The easiest way I have found is to use the command row_slice. However, the output from the file is a list of Cell objects and I cannot seem to access their indices.
I am looking for a way to save the data extracted into a new workbook.
Here is the code I have so far:
from xlrd import open_workbook,cellname
book = open_workbook('E:\Files_combine\MOU worksheets 2012\Walmart-GE_MOU 2012-209_worksheet_v03.xls')
last_index = len(book.sheet_names())
for sheet_index in range(last_index):
sheet = book.sheet_by_index(sheet_index)
print sheet.name
print sheet.row_slice(0,1)
I cannot get the output and store it as an input to a new file.
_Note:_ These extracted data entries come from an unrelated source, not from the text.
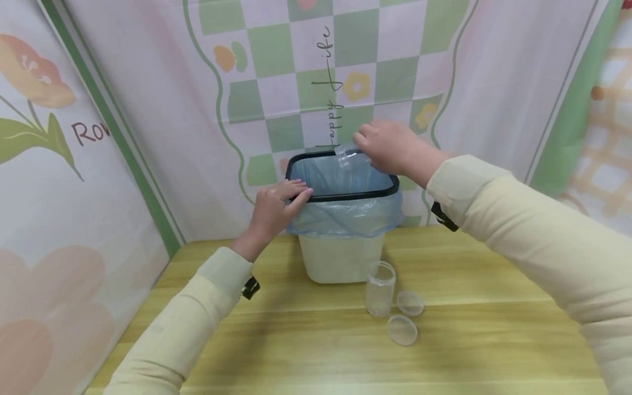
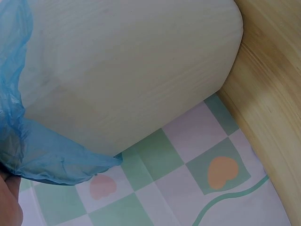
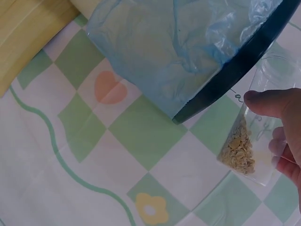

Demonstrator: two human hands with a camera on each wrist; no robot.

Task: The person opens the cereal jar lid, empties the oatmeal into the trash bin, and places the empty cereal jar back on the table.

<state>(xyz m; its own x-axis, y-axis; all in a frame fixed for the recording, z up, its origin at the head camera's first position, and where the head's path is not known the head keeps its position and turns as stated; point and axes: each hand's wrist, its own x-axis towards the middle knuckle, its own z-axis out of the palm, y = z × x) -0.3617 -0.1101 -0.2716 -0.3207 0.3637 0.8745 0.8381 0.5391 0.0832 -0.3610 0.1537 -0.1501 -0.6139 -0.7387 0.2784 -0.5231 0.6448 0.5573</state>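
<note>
A white trash can with a black rim and a blue bag liner stands on the table. My left hand holds the rim at its near left corner; in the left wrist view only a bit of that hand shows. Above the can's far right side my right hand grips a clear plastic jar, tilted with its uncapped mouth toward the left. Dry oat flakes lie at the jar's closed end in the right wrist view.
In front of the can, an uncapped clear jar stands upright on the wooden table. Two translucent lids lie beside it. A patterned curtain hangs close behind the can.
</note>
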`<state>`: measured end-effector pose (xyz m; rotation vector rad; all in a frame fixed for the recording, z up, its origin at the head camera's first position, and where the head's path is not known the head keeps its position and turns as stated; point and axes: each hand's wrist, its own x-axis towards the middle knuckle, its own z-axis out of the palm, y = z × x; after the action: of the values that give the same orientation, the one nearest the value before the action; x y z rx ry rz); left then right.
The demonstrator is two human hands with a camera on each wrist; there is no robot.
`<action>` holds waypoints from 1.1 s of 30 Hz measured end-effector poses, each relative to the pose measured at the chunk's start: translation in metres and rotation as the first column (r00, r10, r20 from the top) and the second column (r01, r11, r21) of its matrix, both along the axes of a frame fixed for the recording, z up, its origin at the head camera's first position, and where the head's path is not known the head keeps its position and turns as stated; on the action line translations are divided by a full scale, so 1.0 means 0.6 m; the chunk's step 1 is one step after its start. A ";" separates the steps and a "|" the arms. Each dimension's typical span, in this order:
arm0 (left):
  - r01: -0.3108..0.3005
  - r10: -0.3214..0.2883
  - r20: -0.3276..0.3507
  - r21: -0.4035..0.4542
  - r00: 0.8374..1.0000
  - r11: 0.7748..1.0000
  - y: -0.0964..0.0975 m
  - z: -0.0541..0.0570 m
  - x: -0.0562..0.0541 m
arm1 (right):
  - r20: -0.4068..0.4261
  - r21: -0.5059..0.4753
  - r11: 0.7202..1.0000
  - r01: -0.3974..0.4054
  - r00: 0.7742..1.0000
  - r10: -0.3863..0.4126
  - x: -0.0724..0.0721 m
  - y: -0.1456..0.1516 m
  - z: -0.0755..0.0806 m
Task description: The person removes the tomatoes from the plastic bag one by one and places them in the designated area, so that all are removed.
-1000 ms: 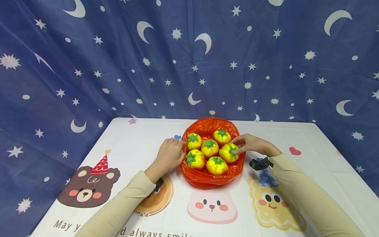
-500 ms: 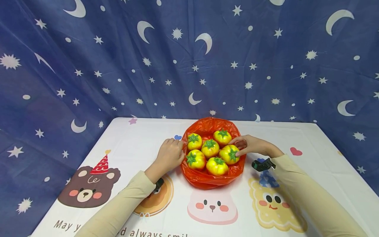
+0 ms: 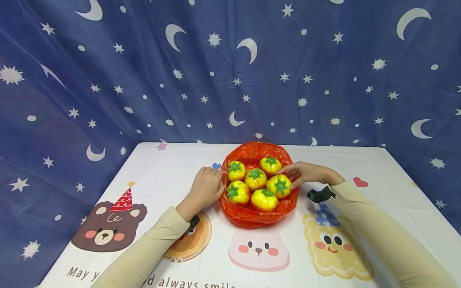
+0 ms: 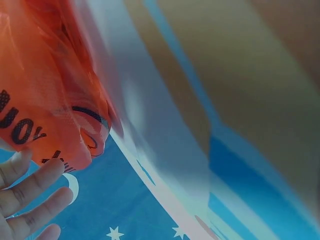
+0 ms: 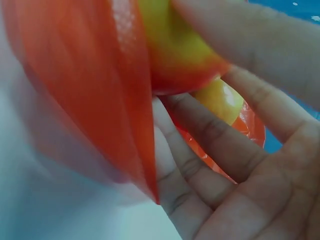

Also, any ideas on how to automate this process for 100+ files will be appreciated.
You can store the output in a csv file and you can use the os.listdir and a for loop to loop over all the file names
import csv
import os
from xlrd import open_workbook, cellname
EXCEL_DIR = 'E:\Files_combine\MOU worksheets 2012'
with open("headers.csv", 'w') as csv_file:
writer = csv.writer(csv_file)
for file_name in os.listdir(EXCEL_DIR):
if file_name.endswith("xls"):
book = open_workbook(os.path.join(EXCEL_DIR, file_name))
for index, name in enumerate(book.sheet_names()):
sheet = book.sheet_by_index(index)
#the write row method takes a sequence
#I assume that row_slice returns a list or a tuple
writer.writerow(sheet.row_slice(0,1))